Requirement – Find all lines in the listing that include the word "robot", then copy them.

Data for analysis –
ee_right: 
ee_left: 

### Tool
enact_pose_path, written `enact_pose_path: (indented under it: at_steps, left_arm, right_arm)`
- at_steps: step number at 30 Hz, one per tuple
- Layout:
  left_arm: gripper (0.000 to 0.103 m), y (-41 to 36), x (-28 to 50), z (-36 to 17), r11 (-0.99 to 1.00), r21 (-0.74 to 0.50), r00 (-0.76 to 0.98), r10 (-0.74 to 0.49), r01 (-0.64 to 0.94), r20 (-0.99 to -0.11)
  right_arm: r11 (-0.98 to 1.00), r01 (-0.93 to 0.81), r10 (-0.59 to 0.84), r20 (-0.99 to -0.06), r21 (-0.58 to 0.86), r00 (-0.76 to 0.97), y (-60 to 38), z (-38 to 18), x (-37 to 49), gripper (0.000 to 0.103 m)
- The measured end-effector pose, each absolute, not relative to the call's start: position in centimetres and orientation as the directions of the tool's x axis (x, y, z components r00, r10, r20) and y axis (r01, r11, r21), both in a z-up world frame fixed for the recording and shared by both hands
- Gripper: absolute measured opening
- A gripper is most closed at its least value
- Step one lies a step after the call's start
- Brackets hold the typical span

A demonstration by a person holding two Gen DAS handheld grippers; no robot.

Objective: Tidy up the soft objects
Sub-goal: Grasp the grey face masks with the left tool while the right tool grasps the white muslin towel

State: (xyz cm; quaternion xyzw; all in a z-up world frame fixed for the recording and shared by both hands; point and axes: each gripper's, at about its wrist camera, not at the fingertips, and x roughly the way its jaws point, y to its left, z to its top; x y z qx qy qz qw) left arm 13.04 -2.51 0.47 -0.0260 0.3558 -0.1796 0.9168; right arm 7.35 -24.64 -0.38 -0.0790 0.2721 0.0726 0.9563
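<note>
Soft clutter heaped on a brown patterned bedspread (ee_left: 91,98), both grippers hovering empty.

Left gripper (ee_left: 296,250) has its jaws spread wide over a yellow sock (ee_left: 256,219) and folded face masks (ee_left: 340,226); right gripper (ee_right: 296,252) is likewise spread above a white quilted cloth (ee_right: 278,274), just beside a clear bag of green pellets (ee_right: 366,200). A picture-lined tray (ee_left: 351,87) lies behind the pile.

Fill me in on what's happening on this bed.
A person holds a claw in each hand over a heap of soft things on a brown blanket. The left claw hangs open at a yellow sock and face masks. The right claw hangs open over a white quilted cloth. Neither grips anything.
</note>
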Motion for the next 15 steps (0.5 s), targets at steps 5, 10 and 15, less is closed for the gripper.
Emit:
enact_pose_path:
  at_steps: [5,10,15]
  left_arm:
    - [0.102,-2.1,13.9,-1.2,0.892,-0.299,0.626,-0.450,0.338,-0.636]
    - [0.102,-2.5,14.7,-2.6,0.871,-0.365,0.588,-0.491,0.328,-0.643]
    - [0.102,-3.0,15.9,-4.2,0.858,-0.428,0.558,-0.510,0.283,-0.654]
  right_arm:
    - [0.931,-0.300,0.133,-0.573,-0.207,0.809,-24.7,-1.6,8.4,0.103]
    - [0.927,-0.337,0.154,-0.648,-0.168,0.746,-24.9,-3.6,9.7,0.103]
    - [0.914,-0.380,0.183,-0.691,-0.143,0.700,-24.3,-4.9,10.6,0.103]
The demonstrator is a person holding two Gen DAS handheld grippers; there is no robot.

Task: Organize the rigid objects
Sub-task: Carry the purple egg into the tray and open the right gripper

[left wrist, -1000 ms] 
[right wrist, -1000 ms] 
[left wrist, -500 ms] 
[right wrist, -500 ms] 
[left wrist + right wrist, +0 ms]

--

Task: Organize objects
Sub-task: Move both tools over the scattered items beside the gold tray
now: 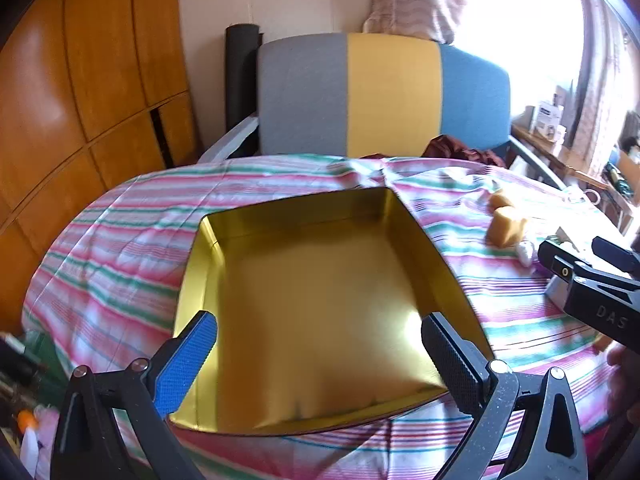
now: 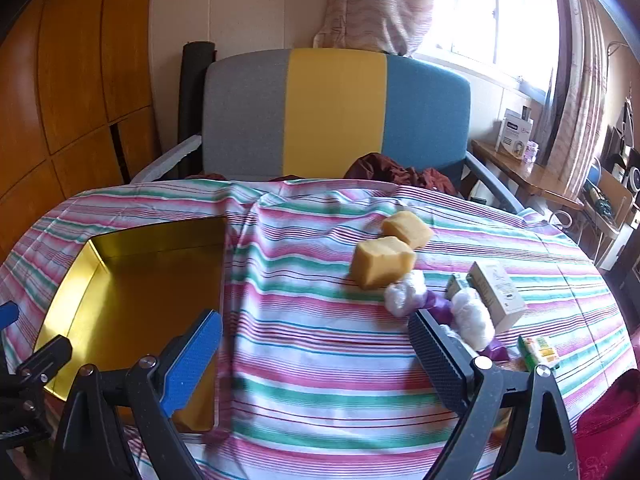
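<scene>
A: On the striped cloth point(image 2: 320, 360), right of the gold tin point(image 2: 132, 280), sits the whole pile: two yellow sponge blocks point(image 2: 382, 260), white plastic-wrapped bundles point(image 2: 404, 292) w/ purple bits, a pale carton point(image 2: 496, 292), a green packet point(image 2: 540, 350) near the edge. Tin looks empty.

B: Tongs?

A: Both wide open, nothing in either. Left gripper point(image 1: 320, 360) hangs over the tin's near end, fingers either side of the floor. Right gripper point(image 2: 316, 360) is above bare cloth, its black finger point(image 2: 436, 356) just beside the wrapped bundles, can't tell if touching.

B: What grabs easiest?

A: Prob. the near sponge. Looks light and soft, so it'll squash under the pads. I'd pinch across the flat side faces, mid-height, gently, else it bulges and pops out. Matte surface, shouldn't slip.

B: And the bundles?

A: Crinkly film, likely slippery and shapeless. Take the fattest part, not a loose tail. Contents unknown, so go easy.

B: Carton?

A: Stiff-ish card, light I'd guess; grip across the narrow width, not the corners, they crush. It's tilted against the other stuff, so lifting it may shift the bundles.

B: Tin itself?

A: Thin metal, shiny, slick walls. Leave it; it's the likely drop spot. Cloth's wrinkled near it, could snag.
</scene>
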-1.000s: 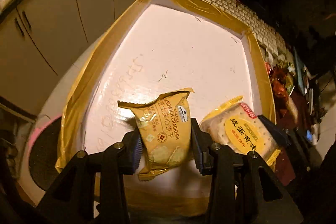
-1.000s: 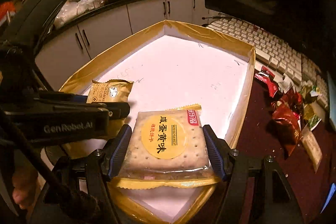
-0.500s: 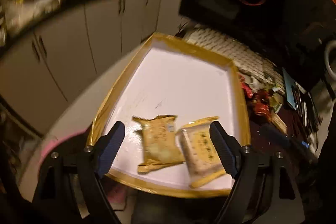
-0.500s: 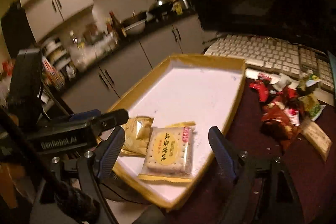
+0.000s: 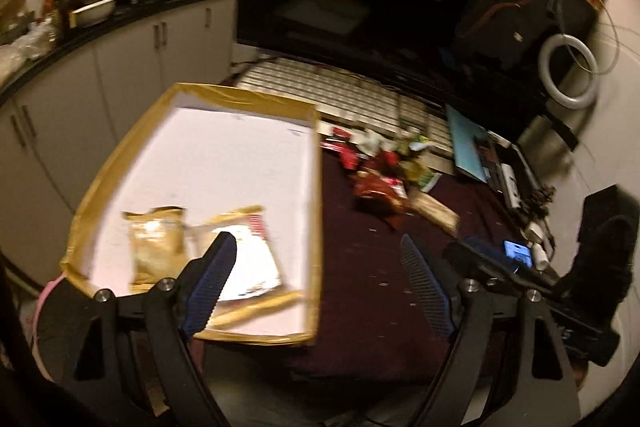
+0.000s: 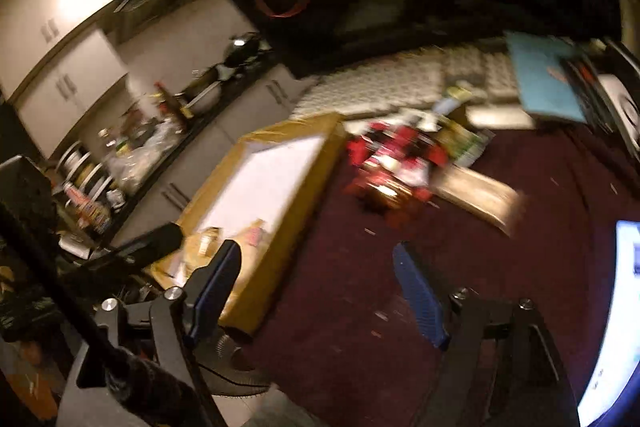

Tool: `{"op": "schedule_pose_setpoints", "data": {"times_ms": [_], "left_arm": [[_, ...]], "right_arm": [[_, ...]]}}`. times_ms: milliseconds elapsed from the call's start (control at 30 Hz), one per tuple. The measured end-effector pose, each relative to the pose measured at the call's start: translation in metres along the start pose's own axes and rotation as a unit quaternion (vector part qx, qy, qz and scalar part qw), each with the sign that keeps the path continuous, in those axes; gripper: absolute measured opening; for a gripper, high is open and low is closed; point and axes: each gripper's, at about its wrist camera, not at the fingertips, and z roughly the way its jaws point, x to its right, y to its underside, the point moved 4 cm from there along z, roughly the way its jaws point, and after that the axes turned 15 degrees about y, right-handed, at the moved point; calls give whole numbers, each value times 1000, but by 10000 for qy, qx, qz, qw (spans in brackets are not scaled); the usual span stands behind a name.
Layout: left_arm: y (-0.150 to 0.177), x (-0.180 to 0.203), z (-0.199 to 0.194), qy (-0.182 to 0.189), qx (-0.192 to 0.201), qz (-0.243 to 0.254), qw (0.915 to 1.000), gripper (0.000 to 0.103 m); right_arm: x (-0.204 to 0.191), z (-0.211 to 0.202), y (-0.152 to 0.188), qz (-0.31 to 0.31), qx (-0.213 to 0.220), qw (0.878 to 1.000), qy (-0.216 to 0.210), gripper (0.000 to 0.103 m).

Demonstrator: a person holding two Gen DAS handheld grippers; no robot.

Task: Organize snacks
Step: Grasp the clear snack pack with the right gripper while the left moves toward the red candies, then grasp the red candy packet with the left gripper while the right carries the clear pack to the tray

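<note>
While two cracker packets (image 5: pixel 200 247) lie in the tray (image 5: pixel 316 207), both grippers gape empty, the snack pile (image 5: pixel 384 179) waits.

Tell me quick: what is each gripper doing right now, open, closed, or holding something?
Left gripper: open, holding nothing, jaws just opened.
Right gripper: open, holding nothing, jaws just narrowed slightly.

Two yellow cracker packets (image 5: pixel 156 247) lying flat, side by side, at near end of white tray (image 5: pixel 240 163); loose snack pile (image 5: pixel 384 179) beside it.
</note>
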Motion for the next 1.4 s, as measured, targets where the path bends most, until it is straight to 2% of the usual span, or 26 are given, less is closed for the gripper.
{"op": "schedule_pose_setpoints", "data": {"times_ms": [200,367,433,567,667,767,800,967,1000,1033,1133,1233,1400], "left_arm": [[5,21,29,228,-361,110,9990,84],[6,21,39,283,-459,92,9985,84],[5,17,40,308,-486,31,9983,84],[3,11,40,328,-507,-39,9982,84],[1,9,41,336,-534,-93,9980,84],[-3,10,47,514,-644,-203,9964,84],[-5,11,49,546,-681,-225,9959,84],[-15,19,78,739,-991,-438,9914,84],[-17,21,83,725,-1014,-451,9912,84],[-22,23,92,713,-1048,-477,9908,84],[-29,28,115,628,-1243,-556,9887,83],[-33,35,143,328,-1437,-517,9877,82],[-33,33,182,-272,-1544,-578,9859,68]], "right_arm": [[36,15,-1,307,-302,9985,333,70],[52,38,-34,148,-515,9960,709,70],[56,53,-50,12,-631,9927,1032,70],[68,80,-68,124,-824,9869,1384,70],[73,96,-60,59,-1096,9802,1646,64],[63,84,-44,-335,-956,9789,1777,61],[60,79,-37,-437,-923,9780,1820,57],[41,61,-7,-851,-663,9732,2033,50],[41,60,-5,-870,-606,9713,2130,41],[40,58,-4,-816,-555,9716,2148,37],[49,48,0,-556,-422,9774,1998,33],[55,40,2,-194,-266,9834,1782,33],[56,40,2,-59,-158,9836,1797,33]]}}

Output –
A demonstration by a person holding two Gen DAS handheld grippers; no robot.
The demonstrator is a person holding two Gen DAS handheld grippers; there is no robot.
Demonstrator: a person holding two Gen DAS handheld grippers; no robot.

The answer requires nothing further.